→ EXERCISE OBJECTIVE: Output, exactly as written, the lines below starting at the line containing "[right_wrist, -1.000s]" and ending at the line containing "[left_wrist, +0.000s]". Drop the pictures and keep both end lines.

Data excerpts
=== Begin Enclosure ===

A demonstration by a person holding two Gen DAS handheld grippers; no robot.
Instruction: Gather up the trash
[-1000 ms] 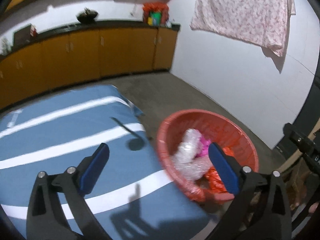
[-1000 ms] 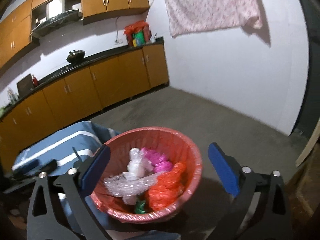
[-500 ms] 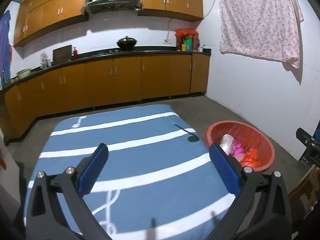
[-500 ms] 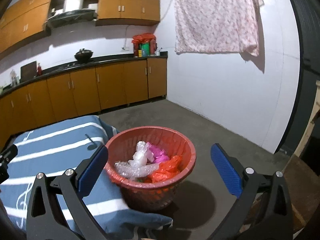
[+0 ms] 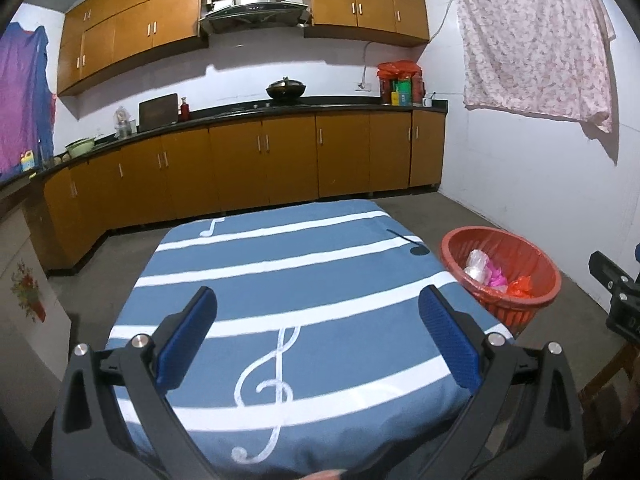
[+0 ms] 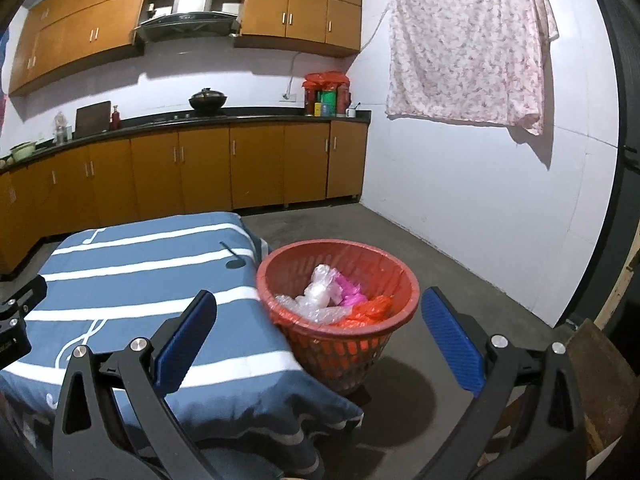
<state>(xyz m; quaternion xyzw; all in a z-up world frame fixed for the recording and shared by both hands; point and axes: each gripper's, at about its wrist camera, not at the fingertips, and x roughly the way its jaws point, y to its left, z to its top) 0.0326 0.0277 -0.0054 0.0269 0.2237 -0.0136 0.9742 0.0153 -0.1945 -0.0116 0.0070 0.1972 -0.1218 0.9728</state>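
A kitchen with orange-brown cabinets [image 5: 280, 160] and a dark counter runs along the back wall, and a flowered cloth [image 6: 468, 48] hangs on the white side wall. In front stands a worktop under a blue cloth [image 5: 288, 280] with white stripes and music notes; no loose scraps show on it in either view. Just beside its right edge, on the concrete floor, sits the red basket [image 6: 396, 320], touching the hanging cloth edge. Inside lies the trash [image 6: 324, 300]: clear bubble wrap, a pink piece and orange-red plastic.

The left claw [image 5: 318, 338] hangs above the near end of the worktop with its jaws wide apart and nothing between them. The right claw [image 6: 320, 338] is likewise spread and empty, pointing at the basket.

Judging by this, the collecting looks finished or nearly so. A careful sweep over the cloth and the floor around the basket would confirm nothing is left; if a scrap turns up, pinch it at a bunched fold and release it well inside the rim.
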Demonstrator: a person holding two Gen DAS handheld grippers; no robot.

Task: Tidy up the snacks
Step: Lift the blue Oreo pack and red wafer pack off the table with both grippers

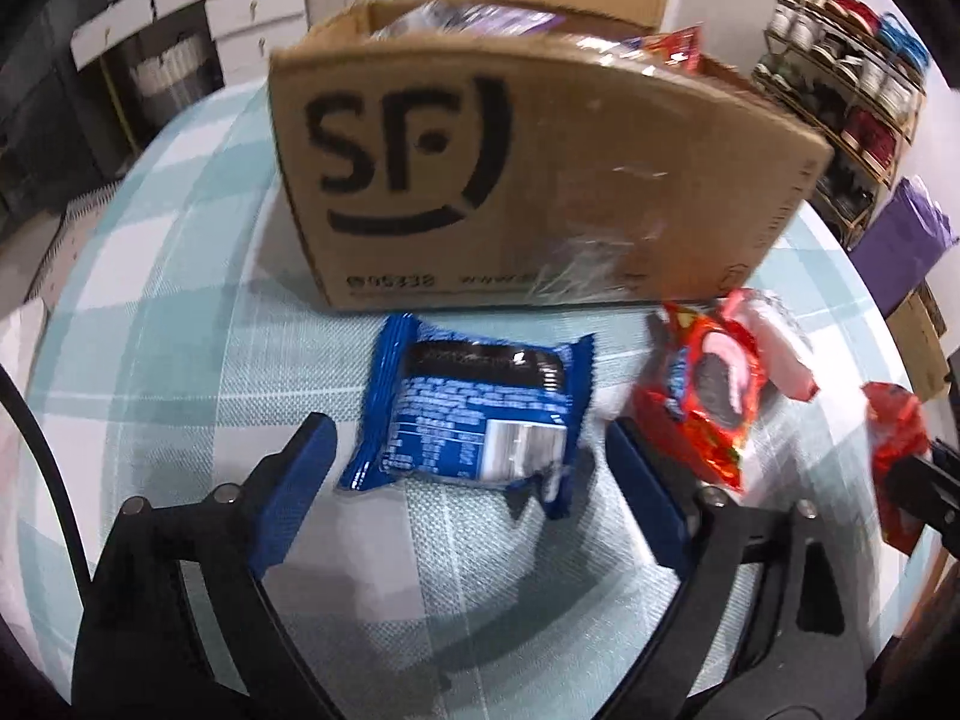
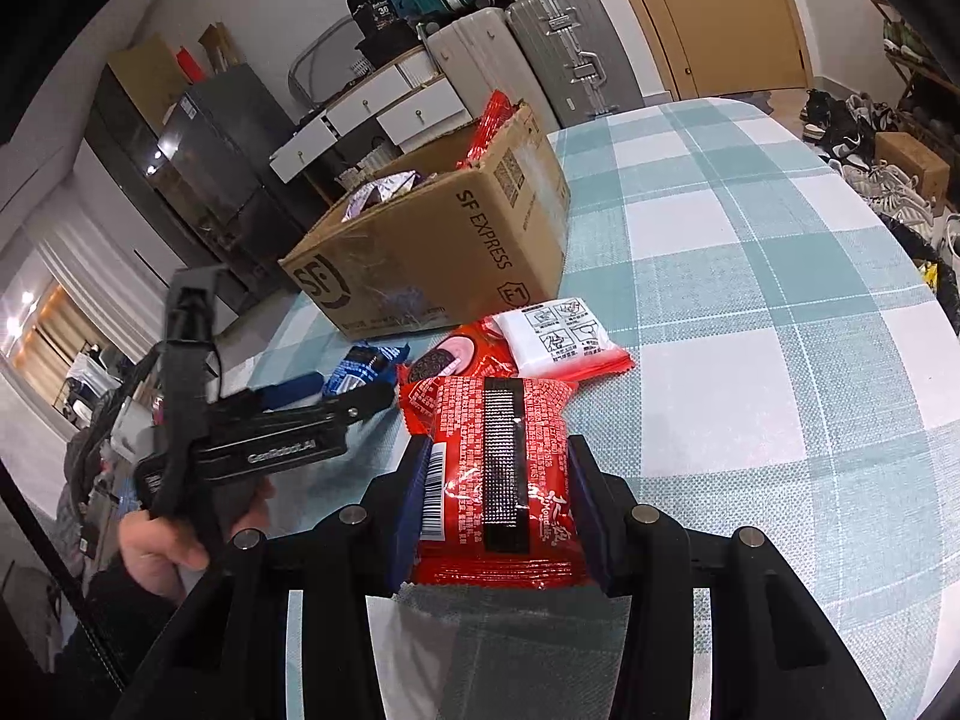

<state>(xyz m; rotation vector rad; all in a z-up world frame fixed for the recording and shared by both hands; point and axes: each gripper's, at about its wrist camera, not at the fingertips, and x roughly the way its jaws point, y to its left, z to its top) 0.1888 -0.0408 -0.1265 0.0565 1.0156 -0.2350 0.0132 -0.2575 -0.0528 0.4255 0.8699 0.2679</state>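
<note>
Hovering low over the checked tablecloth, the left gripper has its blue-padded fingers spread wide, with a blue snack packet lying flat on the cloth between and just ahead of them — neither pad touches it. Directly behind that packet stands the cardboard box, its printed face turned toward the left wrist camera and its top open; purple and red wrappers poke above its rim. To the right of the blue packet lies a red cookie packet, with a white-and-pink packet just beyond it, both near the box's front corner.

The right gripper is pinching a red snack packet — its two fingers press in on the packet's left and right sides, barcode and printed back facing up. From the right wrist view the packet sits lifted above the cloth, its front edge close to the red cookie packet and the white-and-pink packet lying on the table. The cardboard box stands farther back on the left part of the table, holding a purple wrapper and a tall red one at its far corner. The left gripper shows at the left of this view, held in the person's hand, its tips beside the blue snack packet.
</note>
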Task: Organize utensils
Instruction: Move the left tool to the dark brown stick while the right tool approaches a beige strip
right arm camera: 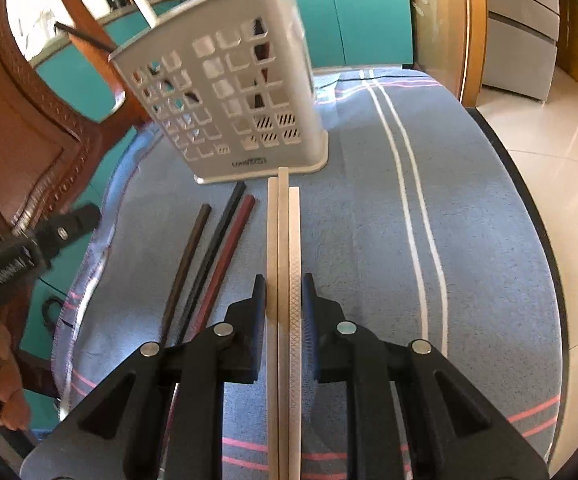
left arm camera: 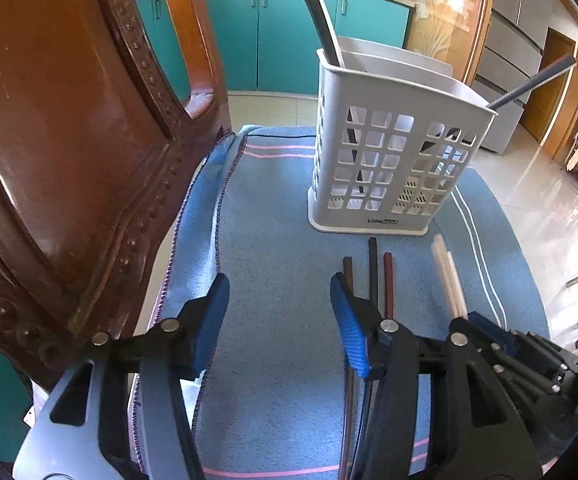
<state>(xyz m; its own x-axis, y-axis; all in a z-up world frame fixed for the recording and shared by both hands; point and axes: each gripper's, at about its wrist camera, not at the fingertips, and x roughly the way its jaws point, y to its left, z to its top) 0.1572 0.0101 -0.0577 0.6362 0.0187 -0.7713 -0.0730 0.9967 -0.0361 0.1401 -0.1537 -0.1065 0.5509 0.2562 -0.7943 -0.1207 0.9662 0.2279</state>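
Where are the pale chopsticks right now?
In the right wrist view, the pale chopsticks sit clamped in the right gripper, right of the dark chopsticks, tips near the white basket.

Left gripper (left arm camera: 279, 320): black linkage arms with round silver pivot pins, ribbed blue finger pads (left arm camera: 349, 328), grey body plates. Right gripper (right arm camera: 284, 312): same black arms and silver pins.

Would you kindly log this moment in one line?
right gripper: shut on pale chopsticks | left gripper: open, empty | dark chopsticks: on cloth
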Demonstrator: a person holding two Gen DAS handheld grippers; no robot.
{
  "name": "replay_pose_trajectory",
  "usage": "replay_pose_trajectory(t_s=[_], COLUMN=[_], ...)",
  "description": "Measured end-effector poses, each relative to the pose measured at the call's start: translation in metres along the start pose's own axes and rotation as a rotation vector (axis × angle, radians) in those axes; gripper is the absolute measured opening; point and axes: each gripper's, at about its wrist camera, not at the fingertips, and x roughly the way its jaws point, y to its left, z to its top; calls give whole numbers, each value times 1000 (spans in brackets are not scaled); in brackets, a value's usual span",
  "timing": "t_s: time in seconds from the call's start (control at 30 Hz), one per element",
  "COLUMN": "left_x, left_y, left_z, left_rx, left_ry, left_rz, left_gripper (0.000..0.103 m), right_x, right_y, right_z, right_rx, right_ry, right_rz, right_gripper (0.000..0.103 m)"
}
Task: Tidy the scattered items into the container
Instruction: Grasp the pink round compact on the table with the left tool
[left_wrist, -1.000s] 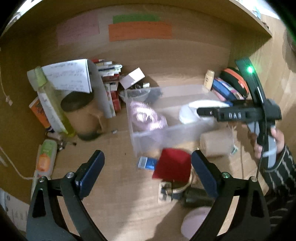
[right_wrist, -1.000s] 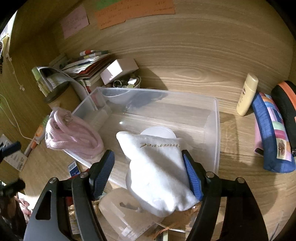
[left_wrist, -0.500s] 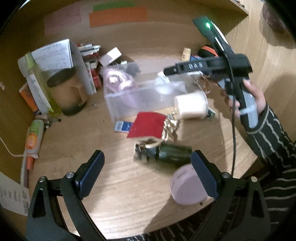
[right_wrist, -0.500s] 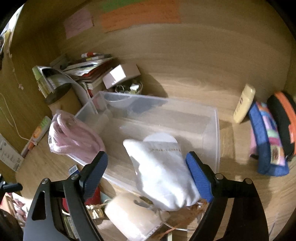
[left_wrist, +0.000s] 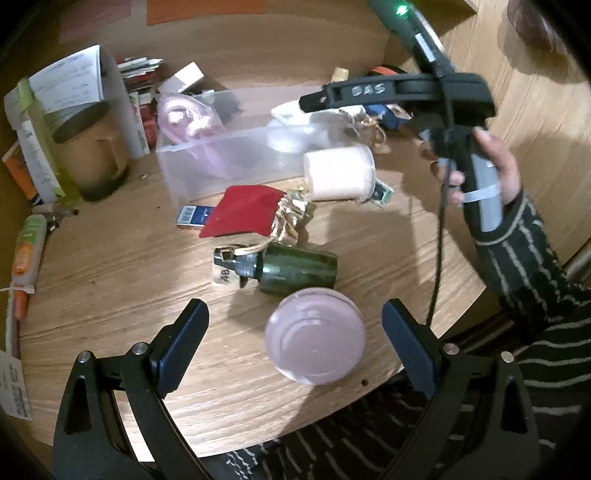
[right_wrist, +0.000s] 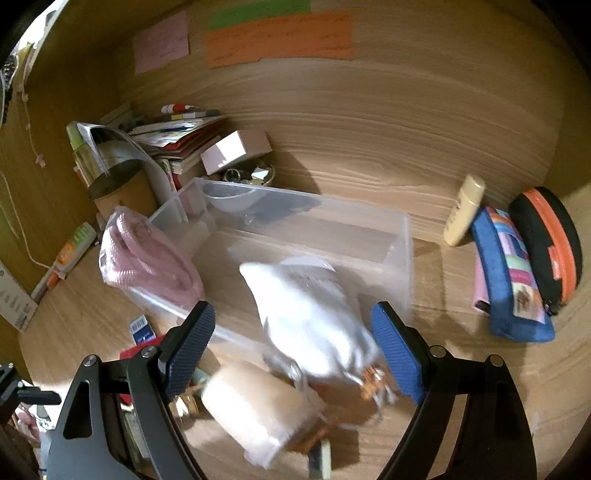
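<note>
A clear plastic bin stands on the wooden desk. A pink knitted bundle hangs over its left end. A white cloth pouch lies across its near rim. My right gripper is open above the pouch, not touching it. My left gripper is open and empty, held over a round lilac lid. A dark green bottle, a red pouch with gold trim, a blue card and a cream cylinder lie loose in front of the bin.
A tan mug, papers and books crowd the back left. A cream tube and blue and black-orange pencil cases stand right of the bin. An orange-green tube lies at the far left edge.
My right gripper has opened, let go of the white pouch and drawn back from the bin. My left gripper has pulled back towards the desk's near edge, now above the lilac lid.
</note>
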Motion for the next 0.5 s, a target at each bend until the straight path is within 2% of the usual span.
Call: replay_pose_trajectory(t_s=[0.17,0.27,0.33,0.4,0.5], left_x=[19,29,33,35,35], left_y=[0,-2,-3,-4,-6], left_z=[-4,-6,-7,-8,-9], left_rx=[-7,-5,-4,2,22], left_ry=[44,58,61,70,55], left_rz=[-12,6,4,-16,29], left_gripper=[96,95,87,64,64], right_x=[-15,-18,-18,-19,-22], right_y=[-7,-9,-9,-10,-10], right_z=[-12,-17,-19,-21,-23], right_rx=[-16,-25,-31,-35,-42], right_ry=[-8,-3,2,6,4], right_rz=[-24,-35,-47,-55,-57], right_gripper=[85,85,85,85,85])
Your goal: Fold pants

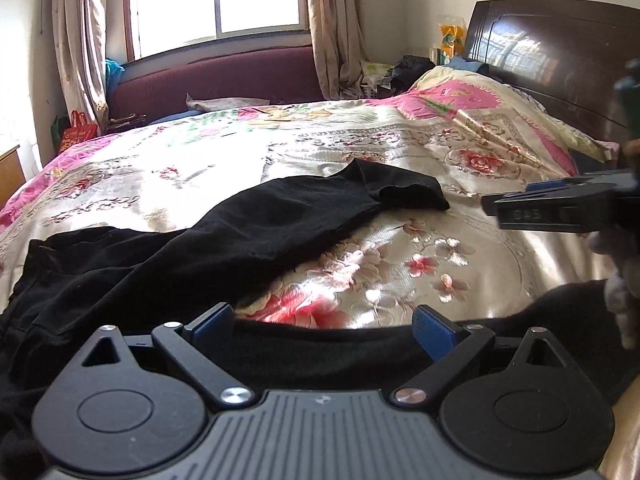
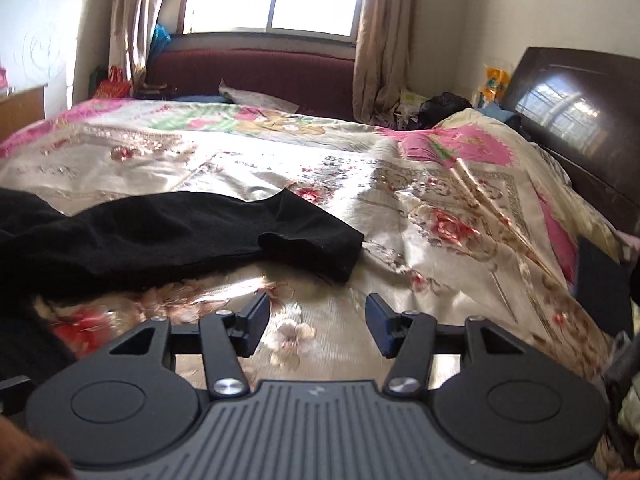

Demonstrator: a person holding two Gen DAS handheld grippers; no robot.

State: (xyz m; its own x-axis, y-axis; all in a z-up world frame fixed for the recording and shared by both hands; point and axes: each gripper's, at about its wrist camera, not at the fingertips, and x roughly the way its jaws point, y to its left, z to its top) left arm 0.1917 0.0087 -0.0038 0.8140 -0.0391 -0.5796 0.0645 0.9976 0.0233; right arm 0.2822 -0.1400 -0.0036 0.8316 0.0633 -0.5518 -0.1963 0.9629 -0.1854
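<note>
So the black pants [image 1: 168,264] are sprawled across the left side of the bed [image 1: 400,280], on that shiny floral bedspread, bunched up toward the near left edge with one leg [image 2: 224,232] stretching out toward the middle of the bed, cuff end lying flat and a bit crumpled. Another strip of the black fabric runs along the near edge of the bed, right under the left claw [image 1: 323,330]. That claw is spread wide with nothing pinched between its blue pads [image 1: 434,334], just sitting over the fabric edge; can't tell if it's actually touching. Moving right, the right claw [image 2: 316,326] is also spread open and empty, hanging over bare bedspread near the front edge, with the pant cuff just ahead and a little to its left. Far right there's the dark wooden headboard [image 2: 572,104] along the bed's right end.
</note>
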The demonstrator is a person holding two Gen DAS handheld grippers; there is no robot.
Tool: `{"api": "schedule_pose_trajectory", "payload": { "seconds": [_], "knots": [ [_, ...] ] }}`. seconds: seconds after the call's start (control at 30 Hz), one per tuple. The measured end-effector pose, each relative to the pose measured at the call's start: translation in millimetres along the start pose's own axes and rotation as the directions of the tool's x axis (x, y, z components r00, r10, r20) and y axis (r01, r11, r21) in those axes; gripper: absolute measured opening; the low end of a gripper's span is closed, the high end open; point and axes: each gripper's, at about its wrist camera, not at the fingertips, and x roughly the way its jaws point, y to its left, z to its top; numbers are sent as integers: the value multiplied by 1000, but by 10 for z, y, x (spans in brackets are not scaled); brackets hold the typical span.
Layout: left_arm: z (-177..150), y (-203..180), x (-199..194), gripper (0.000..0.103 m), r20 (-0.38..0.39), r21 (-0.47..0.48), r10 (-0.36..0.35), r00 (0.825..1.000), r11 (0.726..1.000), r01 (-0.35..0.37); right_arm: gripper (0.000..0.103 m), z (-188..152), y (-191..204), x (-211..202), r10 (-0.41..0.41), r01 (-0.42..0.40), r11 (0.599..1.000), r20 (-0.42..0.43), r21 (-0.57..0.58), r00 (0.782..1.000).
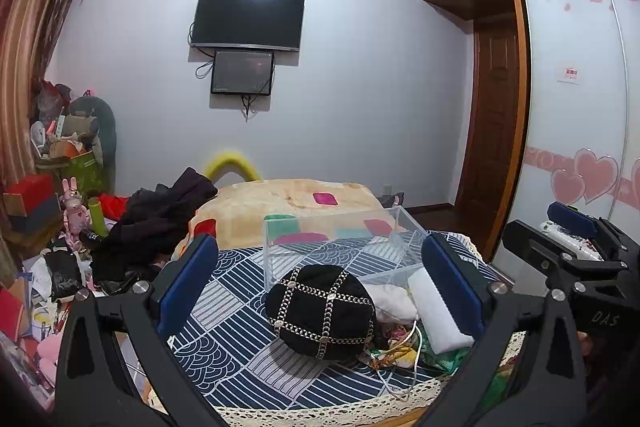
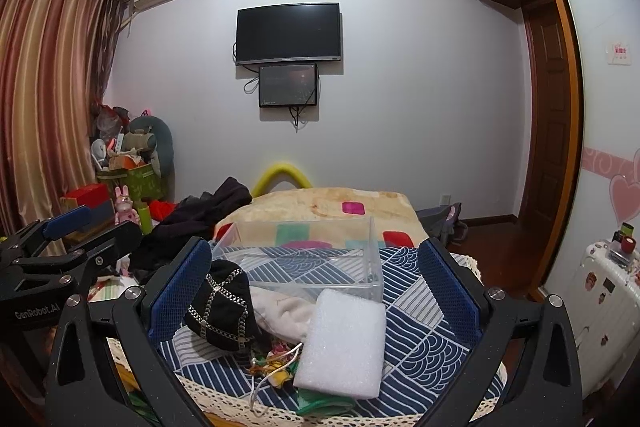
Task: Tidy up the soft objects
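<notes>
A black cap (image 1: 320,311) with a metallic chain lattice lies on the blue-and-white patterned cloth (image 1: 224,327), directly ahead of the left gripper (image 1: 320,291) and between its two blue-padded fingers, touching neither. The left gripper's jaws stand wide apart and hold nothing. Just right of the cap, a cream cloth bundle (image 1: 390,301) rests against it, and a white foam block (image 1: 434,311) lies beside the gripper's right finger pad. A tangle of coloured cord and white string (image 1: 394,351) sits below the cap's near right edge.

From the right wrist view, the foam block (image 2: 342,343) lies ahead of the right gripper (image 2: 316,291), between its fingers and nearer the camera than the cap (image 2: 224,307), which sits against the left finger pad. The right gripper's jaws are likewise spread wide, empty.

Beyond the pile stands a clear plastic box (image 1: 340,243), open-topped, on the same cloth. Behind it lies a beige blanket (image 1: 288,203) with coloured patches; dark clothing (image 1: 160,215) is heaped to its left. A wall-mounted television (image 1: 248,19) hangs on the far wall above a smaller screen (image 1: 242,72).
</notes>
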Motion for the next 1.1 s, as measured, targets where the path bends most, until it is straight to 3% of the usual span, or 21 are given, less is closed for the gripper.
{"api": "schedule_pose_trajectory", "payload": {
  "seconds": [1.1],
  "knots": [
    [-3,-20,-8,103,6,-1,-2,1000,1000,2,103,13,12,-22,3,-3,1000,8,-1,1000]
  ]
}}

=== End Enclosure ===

→ RESPONSE TO THIS TASK:
[right_wrist, -1.000s] 
[left_wrist, -0.500s] 
[right_wrist, -0.500s] 
[left_wrist, +0.000s] 

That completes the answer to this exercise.